Somewhere below, one line contains "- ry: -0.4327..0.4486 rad" and a later line contains "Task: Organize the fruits". Output those two lines and everything between them exactly, and nothing else.

==== DATA TO EXAMINE ====

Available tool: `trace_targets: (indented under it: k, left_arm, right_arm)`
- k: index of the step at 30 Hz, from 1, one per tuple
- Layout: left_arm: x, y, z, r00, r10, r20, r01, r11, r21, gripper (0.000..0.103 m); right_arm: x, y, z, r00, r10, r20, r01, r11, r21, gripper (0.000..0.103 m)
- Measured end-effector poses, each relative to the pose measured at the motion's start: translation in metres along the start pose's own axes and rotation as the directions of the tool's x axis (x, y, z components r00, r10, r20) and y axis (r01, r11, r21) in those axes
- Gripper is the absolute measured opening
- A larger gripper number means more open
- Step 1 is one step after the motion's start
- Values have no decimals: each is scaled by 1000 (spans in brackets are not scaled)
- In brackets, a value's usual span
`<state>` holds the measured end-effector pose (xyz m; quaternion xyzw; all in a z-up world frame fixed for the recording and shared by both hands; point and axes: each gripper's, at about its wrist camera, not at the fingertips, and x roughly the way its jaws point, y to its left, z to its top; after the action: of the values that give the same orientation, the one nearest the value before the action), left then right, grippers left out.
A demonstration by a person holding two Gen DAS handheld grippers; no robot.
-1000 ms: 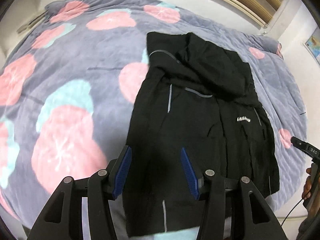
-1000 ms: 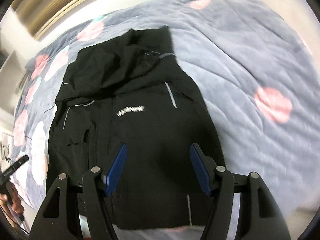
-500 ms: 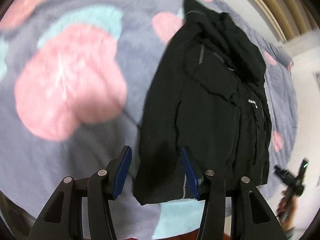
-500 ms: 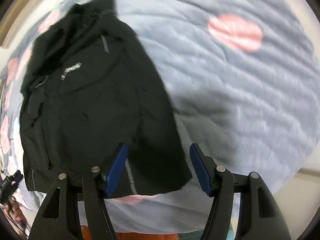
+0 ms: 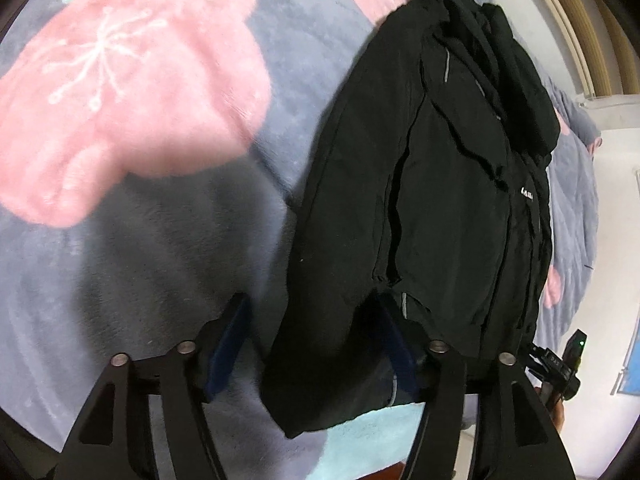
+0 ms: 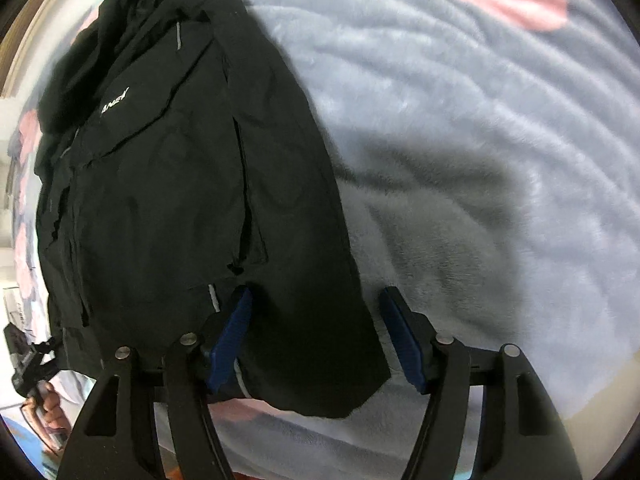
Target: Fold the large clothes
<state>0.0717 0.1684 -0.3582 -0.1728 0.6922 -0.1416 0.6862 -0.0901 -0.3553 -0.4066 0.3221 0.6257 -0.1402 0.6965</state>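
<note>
A black hooded jacket [image 5: 440, 200] with a small white chest logo lies flat on the bed, sleeves folded in along its sides; it also shows in the right wrist view [image 6: 180, 184]. My left gripper [image 5: 316, 344] is open and low over the jacket's near left corner, with the folded sleeve end between its blue pads [image 5: 230, 344]. My right gripper [image 6: 318, 340] is open and low over the near right corner, the sleeve end between its pads [image 6: 402, 340]. Neither holds the cloth.
The bed is covered by a grey plush blanket [image 5: 132, 240] with pink and teal shapes; it also shows in the right wrist view [image 6: 480, 140]. The bed's near edge runs just below both grippers. A wall and wooden headboard [image 5: 576, 40] lie beyond the jacket.
Both grippers have dropped down and spread outward, from over the jacket's hem to its two near corners. Both stay open. The jacket has not moved.
</note>
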Motion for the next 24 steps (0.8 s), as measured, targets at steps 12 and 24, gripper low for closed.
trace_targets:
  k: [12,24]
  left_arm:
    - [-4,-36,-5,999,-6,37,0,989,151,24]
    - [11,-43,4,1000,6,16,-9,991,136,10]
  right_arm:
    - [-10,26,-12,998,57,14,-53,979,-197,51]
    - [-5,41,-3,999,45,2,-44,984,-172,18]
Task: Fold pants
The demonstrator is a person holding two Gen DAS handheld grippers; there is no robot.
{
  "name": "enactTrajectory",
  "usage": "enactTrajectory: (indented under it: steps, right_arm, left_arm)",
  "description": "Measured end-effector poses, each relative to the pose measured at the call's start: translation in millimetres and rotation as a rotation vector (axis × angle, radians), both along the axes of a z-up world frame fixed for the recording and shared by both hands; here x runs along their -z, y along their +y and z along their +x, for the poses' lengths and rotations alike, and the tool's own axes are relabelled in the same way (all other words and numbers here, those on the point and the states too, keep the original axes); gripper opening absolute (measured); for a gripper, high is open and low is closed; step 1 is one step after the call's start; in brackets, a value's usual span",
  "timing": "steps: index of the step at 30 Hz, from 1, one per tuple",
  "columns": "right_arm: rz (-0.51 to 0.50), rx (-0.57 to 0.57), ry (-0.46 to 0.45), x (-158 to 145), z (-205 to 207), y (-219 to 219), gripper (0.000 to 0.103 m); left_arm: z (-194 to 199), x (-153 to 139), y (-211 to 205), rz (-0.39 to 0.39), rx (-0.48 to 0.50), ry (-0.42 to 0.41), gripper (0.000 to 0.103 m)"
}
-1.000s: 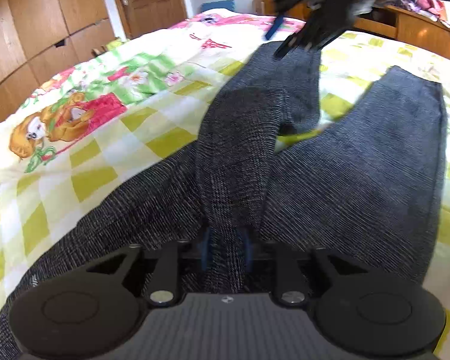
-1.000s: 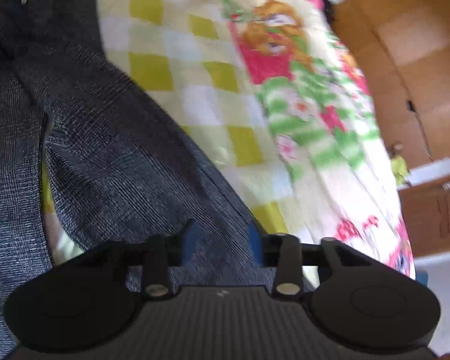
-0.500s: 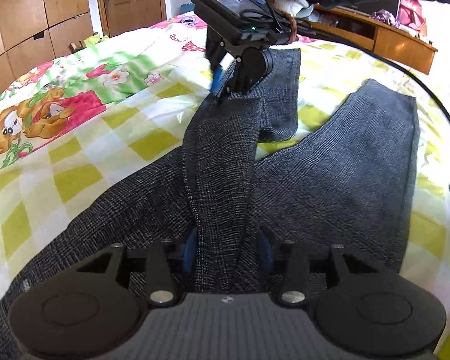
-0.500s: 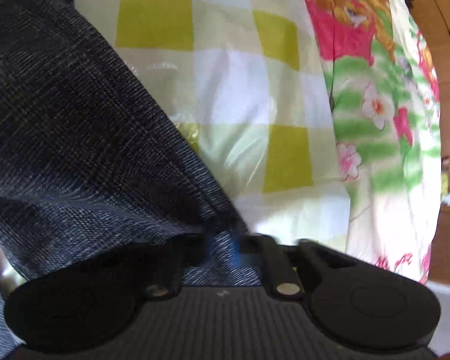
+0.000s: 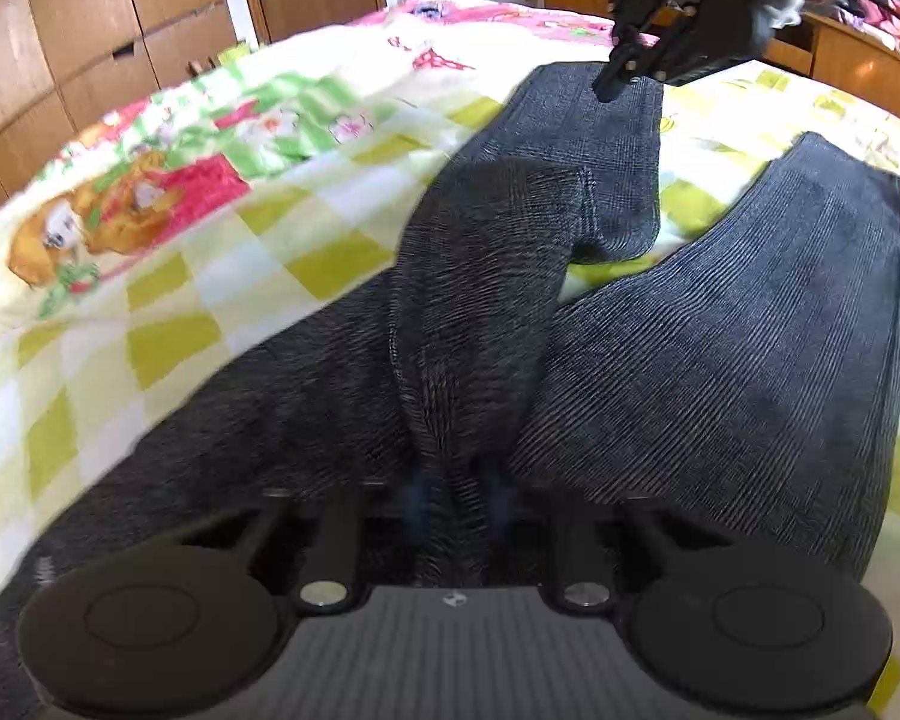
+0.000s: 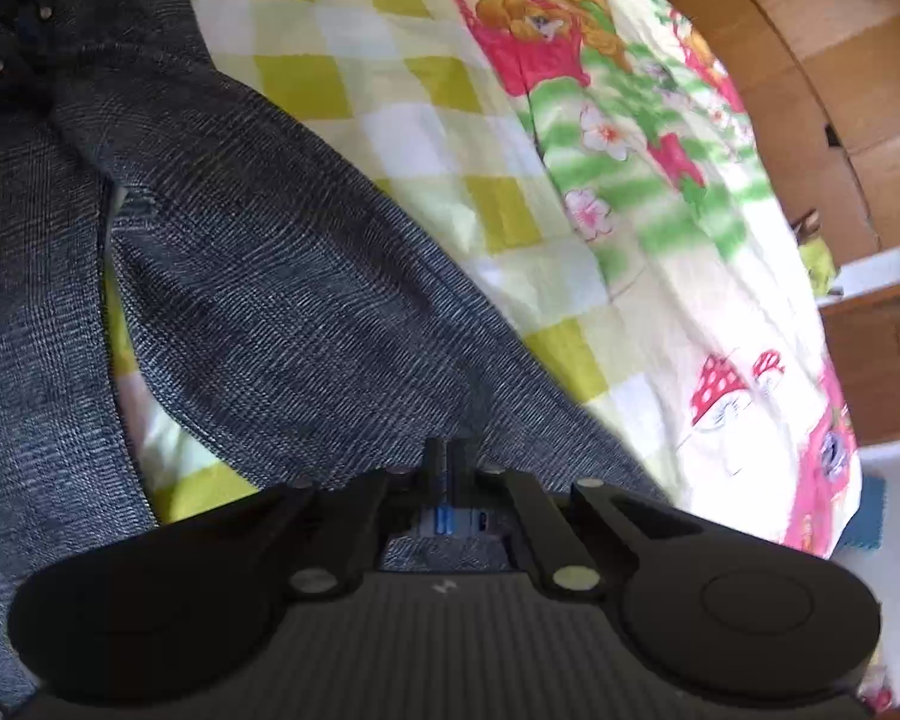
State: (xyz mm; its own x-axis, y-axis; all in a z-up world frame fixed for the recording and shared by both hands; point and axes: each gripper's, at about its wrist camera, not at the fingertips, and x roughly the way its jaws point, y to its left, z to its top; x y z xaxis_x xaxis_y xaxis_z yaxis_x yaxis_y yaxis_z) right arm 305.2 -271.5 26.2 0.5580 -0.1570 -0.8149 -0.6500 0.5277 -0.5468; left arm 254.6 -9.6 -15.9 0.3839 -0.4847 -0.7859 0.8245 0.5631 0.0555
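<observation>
The gray pants (image 5: 720,360) lie spread on the bed (image 5: 222,276), one leg partly doubled over. The left tongs (image 5: 453,495) have just closed and pinch a bunched ridge of cloth, likely to lift that leg. The right tongs (image 6: 445,468) are shut tight over the leg's far end; whether they hold cloth I cannot tell.

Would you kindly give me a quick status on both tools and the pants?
Left tool just closed, pinching a fold of the pants. Right tool shut at the leg's hem edge. Pants spread on the bedspread, legs apart. Nothing in the way.
</observation>
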Motion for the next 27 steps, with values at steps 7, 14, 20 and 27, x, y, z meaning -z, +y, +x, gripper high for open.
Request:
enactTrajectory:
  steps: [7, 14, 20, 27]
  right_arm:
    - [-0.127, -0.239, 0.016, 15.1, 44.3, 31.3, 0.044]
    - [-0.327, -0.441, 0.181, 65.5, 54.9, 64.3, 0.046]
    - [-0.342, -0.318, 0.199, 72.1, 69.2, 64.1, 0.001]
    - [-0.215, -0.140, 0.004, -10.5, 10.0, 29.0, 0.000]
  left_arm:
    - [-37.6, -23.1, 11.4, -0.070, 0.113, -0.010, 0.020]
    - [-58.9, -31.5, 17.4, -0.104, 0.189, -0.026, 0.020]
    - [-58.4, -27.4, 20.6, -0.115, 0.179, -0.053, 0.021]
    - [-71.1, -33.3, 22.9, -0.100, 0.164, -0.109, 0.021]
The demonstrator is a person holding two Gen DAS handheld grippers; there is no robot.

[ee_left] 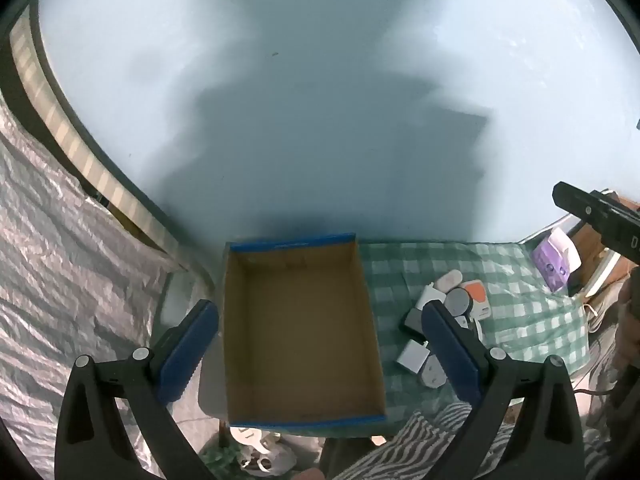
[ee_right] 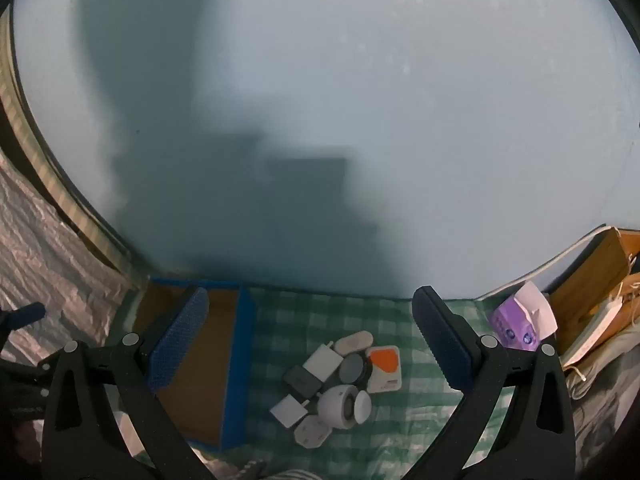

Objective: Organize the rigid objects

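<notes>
Nothing is being carried yet; judging by the bare box, sorting is only starting. Left gripper (ee_left: 318,344) is hovering over the cardboard box (ee_left: 300,360), fingers spread wide, holding nothing. Right gripper (ee_right: 310,346) is hanging above the pile of chargers and adapters (ee_right: 340,380) on the green checked cloth (ee_right: 288,320), jaws likewise apart, gripping nothing. Next move probably calls for lowering onto one piece, maybe the white round speaker (ee_right: 344,406), then crossing the blue box wall (ee_right: 236,368). Pieces are touching, so neighbours may get nudged. Purple packet (ee_right: 516,328) is sitting far right, well apart.
</notes>
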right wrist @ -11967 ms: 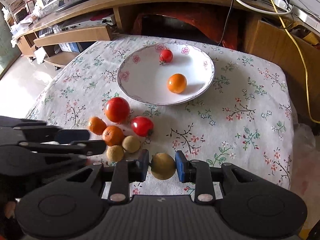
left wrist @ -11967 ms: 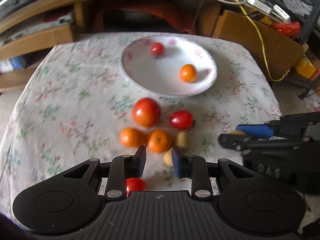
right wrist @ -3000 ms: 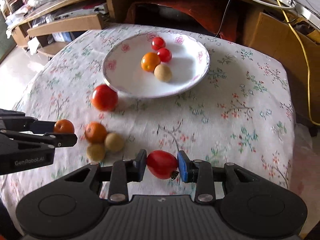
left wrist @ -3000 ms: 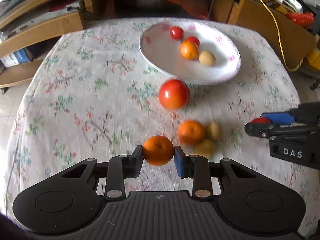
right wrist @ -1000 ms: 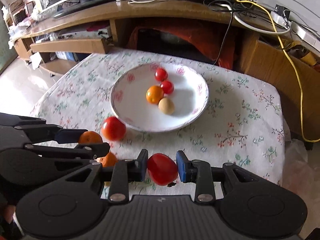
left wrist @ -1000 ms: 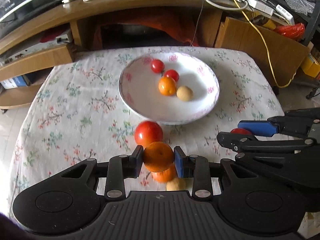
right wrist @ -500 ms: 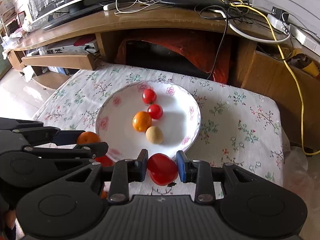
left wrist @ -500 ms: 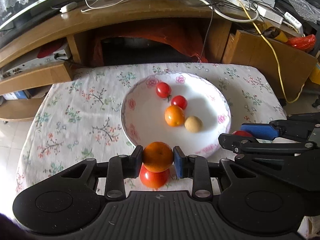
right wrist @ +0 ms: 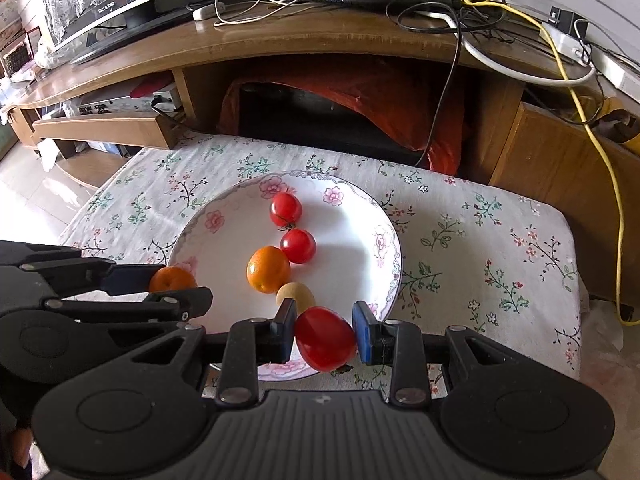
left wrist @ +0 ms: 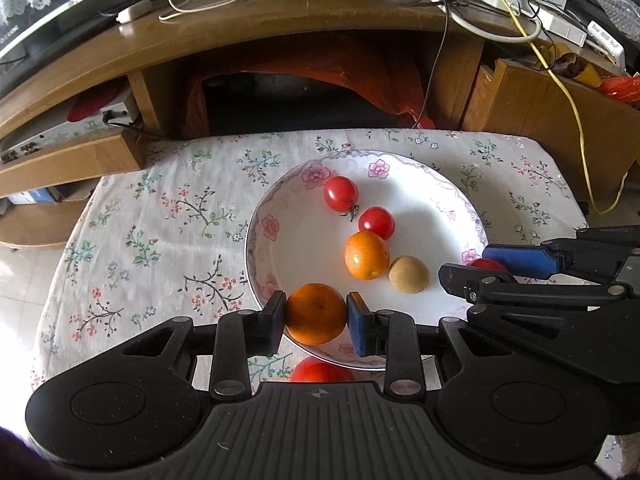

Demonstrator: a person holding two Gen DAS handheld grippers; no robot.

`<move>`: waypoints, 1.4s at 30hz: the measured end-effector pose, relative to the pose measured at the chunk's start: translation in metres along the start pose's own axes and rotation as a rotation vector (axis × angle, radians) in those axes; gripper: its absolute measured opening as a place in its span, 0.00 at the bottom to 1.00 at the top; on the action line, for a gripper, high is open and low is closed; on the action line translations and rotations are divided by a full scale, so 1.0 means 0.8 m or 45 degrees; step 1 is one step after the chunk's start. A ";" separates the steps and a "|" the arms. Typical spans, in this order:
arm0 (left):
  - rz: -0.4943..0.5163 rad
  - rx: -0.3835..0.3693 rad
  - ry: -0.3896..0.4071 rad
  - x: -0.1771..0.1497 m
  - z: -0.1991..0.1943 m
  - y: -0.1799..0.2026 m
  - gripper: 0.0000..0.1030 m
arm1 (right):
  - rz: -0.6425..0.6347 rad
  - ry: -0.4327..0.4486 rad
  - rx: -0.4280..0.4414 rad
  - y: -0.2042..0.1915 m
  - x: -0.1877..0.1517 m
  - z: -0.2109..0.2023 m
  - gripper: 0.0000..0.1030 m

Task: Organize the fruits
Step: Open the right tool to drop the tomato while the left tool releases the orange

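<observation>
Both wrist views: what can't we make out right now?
- Large red tomato: left wrist view, mostly behind the gripper body; absent from the right view.
- Tan fruit: right wrist view, partly behind the right gripper finger.
- Table near edge: hidden by gripper bodies in both views, so any fruit there is unseen.

My two wrist views sit close above the near table edge, facing far, sharing the plate (left wrist: 256,216) (right wrist: 394,264).
</observation>
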State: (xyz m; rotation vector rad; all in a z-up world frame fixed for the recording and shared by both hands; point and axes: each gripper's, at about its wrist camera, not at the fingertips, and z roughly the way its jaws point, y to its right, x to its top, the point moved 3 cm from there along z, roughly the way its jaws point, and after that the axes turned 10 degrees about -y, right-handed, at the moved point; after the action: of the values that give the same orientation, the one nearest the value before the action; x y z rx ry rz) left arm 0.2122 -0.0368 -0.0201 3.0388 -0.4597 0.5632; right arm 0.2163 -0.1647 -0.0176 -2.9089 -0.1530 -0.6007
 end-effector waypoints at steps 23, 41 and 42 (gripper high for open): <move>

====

_SOLVED PROBLEM_.
  - ry: -0.4327..0.4486 rad
  - rx: -0.4280..0.4414 rad
  - y: -0.2042..0.1915 m
  - x: -0.1877..0.1517 m
  - z: -0.2109..0.2023 m
  - gripper: 0.0000..0.1030 m

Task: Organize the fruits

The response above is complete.